Türkiye’nin Rusya’ya çok taviz vererek ABD-Batı’yı karşısına aldığını, buna rağmen İdlib sorununu çözemeyerek Rusya karşısında güçsüz kaldığını belirten HDP’li Özsoy, bu sıkışmışlığın ağır faturasının olacağını söyledi
AKP iktidarı, Suriye iç savaşın en kırılgan noktası olarak bilinen İdlib’den çekilmemekte ısrarlı tavrını sürdürüyor. Türkiye son iki haftada Suriye rejimi ile girdiği iki farklı çatışmada 14 kayıp verdi. TSK ile Suriye ordusu arasında tekrar çatışma yaşanma ihtimali bulunuyor. Rejim güçleri ise, İdlib’te ilerlemeye devam ediyor. Bu noktada Rusya ile çelişkiler artarken, Ankara, ABD ve NATO kampına tekrar yöneldi.

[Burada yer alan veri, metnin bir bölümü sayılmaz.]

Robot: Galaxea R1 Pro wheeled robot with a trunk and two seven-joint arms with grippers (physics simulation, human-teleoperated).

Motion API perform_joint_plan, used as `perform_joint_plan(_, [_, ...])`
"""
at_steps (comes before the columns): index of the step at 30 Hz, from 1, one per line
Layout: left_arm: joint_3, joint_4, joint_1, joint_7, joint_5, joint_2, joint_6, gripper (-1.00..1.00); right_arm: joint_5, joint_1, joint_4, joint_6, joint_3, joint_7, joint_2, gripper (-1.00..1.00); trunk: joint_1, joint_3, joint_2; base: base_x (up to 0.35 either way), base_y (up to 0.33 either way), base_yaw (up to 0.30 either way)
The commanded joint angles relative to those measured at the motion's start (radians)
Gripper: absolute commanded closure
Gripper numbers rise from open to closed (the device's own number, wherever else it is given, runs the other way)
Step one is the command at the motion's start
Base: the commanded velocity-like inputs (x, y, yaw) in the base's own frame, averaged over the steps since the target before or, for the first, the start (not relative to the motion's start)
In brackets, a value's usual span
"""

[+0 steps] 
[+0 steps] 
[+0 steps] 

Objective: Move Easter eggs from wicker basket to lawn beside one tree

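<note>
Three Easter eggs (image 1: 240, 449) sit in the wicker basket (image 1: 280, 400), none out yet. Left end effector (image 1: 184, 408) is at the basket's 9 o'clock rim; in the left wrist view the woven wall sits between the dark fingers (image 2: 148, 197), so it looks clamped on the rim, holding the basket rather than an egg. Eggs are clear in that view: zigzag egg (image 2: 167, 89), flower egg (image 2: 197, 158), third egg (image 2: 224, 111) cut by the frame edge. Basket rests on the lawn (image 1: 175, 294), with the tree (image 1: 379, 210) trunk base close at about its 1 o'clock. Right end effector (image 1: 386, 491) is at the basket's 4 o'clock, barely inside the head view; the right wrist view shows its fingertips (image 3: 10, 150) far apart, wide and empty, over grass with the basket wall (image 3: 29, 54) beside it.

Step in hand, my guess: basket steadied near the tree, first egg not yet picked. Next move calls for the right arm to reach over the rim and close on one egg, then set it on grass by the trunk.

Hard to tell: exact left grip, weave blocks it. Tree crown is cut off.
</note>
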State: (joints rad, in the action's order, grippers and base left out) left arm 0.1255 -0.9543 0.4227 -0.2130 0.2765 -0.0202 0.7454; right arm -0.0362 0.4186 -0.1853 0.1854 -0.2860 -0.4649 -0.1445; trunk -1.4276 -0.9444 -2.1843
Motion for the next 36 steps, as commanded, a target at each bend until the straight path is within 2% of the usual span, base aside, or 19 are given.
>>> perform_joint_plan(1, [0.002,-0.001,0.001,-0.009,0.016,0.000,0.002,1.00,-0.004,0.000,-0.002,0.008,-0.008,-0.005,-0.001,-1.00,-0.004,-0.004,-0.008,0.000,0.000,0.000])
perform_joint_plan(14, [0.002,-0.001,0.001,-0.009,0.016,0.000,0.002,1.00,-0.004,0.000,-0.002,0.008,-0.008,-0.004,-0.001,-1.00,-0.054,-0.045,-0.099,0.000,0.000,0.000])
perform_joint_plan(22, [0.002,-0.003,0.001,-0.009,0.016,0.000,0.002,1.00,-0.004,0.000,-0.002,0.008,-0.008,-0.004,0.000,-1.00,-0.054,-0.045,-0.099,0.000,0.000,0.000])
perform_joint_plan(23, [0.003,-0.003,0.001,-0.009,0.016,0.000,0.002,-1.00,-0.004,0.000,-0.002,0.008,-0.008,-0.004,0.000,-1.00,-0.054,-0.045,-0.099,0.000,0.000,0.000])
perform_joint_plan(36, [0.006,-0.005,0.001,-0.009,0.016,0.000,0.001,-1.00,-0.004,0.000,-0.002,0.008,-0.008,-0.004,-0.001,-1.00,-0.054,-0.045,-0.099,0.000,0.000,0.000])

Halkların Demokratik Partisi (HDP) Dış İlişkilerden Sorumlu Eş Genel Başkan Yardımcısı
İdlib krizi ve bölgedeki gelişmeleri Mezopotamya Ajansı’na (MA) değerlendirdi.
Özsoy, Türkiye’nin dokuz yıllık Suriye savaşında sürdürdüğü savaş ısrarının İdlib’de dibe vurduğunu ifade etti. Türkiye’nin Suriye’deki isteklerinin 2014 yılı itibariyle sonlandığını belirten Özsoy, siyasi iktidarın bunu görmek istemediğini belirtti. Özsoy’a göre AKP’li Cumhurbaşkanı Recep Tayyip Erdoğan’ın ısrar ettiği iki yanlış politikadan biri Kürt karşıtlığı, diğeri Esad’ı devirme isteği.
‘Türkiye taahütleri yerine getirmedi’
Türkiye’nin 2018 yılında bu yana Rusya ile yaptığı Astana ve Soçi süreçleriyle Esad karşıtı güçleri tasfiye etmeyi taahhüt ettiğini belirten Özsoy, söz konusu taahhütlerin yerine getirmediği hatırlattı. Özsoy, şu değerlendirmede bulundu: “Türkiye hem M-4 ve M-5 yollarının denetimini Suriye rejimine bıraktıracaktı hem de İdlib’ de bazı grupların silahsızlandırılması, bazı grupların ayrıştırılması gibi çok fazla taahhüt altına girdi. Türkiye şuanda Rusya ve İran’ın Astana süreci ruhuna aykırı davrandığını iddia ediyor ama durum söylenenlerin tersi. İki yıldır Türkiye’nin yükümlülüklerini yerine getirmesini bekliyorlar. Hal böyle olunca Şam ile Rusya İdlib’de daha fazla beklemeyeceklerini ve artık Suriye savaşı defterini kapatmak istiyorlar. Şimdi bu sürecin kazanının Esad olduğunu herkes biliyor. Fakat ABD, AB ve İsrail bunu kabul etmesine rağmen Esad’ın çok fazla güçlenmesini de istemiyorlar. Ne ABD ne Avrupa İdlib’deki savaşın Esad rejimin istediği şekilde sonlanmasını istemiyor. Asıl mesele bu.”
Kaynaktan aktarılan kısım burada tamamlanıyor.